**EXERCISE AIM**
Those lines of the data that hold the word "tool" are to be copied out.

**DATA SECTION**
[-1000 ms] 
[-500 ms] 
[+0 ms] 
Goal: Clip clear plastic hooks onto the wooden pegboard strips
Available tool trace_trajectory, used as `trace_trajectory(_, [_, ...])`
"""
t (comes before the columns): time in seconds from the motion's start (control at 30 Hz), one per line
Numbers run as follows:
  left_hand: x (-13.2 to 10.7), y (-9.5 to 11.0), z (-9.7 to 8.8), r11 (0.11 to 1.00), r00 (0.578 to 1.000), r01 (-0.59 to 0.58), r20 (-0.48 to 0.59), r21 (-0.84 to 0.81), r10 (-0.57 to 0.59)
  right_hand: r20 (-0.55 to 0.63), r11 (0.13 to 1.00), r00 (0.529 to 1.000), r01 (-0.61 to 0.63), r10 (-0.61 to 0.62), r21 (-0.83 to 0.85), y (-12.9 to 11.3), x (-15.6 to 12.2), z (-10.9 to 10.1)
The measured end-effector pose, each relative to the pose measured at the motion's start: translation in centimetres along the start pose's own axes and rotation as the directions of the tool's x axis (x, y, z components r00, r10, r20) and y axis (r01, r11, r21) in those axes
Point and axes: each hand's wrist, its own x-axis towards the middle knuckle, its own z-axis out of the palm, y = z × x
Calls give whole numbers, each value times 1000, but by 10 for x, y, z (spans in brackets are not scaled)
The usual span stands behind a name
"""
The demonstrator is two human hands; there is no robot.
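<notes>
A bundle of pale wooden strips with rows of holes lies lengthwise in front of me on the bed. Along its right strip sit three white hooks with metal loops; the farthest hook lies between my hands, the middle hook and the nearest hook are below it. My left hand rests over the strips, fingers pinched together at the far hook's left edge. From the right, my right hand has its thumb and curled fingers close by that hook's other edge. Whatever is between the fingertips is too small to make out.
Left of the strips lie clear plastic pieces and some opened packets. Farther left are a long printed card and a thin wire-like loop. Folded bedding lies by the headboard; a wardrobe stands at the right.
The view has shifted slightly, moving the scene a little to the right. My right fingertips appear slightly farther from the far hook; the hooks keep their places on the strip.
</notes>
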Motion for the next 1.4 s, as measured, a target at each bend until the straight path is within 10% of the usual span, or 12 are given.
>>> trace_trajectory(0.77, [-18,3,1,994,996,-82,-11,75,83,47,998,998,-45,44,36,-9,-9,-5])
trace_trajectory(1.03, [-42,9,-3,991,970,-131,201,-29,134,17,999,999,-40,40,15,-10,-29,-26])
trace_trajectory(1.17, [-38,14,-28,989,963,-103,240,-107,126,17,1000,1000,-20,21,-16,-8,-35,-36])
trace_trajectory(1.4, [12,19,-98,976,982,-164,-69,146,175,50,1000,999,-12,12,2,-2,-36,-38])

**ANSWER TO THIS PROBLEM**
Available tool trace_trajectory, used as `trace_trajectory(_, [_, ...])`
The measured end-effector pose, each relative to the pose measured at the motion's start: translation in centimetres along the start pose's own axes and rotation as the directions of the tool's x axis (x, y, z components r00, r10, r20) and y axis (r01, r11, r21) in those axes

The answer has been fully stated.